W3C home > Mailing lists > Public > public-ld4lt@w3.org > January 2015

Metashare as used by LingHub

From: John P. McCrae <jmccrae@cit-ec.uni-bielefeld.de>
Date: Tue, 27 Jan 2015 16:49:50 +0100
Message-ID: <CAC5njqrrm2htXO1VeoStRXZPP+P0hQokhcn84_8rPv7G6uYyow@mail.gmail.com>
To: public-ld4lt@w3.org

As requested at the last telco, I created a spreadsheet of the MetaShare
model used by LingHub


(Public for comment not editing)

Here are some of the issues, I detected doing this and comparing to the
previous spreadsheet and the IULA-UPF OWL file:

1) Some names have been shortened, e.g.,
'ConformanceToBestStandardsAndPractices' ->
'StandardsBestPractices', should we accept such names or stay true to

2) A lot of MetaShare names have (unnecessarily) the words 'Info', 'Type'
or 'InfoType', we could eliminate these.

3) IULA have split the AnnotationType class into 5 subclasses
(DiscourseAnnotation, etc.)

4) There are many properties suggested by IULA or in the 'DISTRIBUTION'
model that have no correspondence in the MetaShare data... we should
discuss these on a case-by-case basis, right?

5) The Prev. Google Doc proposed mapping to both SWRC and BIBO, do we need
to do BIBO as well (SWRC seems sufficient)?

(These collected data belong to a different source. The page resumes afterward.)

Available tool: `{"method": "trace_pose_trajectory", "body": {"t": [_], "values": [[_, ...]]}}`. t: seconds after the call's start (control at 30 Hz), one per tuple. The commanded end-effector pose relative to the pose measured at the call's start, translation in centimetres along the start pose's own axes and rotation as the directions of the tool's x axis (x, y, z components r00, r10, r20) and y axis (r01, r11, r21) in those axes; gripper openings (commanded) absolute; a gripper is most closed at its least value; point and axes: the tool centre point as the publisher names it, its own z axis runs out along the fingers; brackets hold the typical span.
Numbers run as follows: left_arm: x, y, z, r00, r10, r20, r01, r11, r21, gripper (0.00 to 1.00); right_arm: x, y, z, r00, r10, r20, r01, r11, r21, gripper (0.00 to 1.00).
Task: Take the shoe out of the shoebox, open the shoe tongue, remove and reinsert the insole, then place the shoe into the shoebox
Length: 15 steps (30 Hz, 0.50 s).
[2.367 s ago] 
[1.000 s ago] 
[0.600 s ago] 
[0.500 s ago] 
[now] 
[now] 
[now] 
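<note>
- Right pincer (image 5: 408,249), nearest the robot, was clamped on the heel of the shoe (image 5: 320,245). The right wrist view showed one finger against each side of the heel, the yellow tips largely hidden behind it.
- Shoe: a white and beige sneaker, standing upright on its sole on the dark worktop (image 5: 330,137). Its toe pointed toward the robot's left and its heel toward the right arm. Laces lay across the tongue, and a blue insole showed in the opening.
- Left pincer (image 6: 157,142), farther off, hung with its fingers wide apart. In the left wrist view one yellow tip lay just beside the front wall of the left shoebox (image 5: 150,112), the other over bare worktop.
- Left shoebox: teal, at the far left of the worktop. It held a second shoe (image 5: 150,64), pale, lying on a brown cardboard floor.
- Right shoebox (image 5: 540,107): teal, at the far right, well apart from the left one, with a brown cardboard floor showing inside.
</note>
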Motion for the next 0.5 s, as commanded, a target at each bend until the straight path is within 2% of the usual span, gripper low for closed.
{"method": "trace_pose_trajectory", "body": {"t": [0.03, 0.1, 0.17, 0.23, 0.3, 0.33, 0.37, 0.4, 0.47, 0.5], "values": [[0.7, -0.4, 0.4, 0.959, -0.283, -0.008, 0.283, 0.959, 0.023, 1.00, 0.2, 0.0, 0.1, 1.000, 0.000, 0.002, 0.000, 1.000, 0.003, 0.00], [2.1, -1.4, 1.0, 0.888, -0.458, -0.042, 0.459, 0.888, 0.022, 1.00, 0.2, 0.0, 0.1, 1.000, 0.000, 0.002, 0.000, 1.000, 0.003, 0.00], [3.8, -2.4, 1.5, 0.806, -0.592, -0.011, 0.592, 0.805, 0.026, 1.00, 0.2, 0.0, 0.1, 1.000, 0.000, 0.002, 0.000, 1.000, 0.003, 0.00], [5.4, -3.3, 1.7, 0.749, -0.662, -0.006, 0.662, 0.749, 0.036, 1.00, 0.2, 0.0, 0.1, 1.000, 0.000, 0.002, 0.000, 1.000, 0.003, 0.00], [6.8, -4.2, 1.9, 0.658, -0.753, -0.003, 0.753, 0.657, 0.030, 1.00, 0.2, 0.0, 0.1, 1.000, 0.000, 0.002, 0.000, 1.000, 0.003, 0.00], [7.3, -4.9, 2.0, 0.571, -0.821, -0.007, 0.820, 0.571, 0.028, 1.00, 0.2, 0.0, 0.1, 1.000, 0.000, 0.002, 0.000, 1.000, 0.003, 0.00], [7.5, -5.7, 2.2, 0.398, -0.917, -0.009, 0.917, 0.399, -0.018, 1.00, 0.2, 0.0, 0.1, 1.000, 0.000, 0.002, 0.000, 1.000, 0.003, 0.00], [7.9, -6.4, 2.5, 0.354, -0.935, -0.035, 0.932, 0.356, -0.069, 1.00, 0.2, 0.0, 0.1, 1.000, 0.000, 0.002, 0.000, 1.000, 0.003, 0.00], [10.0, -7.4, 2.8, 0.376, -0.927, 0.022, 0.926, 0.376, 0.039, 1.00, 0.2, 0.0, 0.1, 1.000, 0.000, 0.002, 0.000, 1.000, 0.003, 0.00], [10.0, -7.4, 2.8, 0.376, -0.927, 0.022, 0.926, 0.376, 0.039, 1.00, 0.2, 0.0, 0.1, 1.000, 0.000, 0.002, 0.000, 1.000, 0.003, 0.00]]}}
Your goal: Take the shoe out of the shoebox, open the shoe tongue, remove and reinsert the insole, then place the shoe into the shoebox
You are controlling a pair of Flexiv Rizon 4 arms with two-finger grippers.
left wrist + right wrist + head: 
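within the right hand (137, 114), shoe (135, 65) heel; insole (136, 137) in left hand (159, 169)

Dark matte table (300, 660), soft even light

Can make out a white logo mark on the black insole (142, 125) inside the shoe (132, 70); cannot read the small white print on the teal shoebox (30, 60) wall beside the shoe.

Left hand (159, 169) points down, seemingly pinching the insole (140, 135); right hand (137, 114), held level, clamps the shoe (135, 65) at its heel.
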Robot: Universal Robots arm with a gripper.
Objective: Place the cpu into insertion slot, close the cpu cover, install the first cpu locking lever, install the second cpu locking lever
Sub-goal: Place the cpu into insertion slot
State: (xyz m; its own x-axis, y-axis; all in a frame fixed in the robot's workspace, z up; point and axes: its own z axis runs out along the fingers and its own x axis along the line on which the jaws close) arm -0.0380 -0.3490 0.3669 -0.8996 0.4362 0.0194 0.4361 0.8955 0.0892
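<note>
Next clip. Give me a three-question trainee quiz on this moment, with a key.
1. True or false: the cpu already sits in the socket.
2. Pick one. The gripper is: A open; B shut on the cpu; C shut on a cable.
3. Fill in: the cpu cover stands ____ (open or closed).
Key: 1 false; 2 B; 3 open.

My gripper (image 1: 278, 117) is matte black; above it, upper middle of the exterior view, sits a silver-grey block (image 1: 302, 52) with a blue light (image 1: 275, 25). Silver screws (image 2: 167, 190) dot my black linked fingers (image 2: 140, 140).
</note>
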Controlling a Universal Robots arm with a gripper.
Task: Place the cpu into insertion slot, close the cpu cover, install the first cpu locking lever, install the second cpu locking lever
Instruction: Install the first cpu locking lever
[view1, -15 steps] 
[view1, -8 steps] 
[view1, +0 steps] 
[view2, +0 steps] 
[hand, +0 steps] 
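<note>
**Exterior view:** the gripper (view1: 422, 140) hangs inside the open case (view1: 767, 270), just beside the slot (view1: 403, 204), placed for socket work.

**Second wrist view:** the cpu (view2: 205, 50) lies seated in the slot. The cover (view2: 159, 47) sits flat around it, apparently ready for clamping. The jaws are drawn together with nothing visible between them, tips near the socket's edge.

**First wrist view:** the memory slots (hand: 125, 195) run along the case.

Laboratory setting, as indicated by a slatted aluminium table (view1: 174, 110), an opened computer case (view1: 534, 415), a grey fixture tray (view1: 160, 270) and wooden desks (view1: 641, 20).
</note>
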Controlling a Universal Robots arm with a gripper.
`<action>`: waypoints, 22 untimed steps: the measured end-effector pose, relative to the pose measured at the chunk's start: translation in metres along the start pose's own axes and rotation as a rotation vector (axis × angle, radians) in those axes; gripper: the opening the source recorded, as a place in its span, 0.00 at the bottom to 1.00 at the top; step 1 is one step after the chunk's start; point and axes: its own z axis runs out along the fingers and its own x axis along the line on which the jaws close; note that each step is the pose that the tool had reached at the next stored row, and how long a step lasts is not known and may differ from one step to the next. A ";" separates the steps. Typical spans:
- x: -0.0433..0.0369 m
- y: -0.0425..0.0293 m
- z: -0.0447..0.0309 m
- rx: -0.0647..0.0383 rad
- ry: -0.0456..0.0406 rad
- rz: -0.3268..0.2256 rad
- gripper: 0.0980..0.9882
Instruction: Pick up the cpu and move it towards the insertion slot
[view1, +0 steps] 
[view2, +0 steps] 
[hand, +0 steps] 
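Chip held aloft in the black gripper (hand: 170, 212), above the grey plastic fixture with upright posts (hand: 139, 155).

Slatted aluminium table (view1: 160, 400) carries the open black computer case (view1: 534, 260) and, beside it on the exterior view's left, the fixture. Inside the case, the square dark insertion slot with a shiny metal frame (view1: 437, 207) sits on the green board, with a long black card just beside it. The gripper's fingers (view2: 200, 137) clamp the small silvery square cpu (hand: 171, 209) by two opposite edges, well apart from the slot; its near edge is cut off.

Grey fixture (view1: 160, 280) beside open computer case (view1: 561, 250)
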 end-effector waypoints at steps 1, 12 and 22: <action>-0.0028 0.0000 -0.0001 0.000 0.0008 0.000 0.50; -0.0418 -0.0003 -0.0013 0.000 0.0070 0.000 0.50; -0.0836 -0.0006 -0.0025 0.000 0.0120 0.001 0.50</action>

6) I added the license modelling that LingHub does in ODRL, could one of
our ODRL experts look at it and fix the last one?

7) Some property values, especially *resource types*, such as *ontology* or
*corpus* were created as classes in the Google Doc, shall we confirm this
usage pattern?

8) *See attached diagram.* There is a big difference in granularity between
the XSD and IULA-UPF's ontology. For example, there are 4 tags between the
resource and its actual usage in the XML, e.g.,

<resourceInfo> ...
  <usageInfo> ...
    <actualUsageInfo> ....
      <useNLPspecific>parsing</useNLPspecific> ....

Where is in the IULA model this is considerably simplified to

:resource a ms:Resource ;
  ms:actualUse ms:parsing

This would be great, but it also loses information, for example, the IULA
schema associates the *availability* with the *Resource*. However, the XSD
schema associates an *availability* with each *Distribution* (download
file). In fact, there are resources that have different availability for
different downloads (e.g., BabelNet), so there is information loss here.
Thus, LingHub is very conservative and sticks to the XSD, e.g.,

:resource a ms:ResourceInfo ;
  ms:usageInfo [
    ms:actualUsageInfo [
      ms:useNLPspecific ms:parsing ] ]

What shall we recommend here?


(image/png attachment: IULA_vs_XSD_MetaShre.png)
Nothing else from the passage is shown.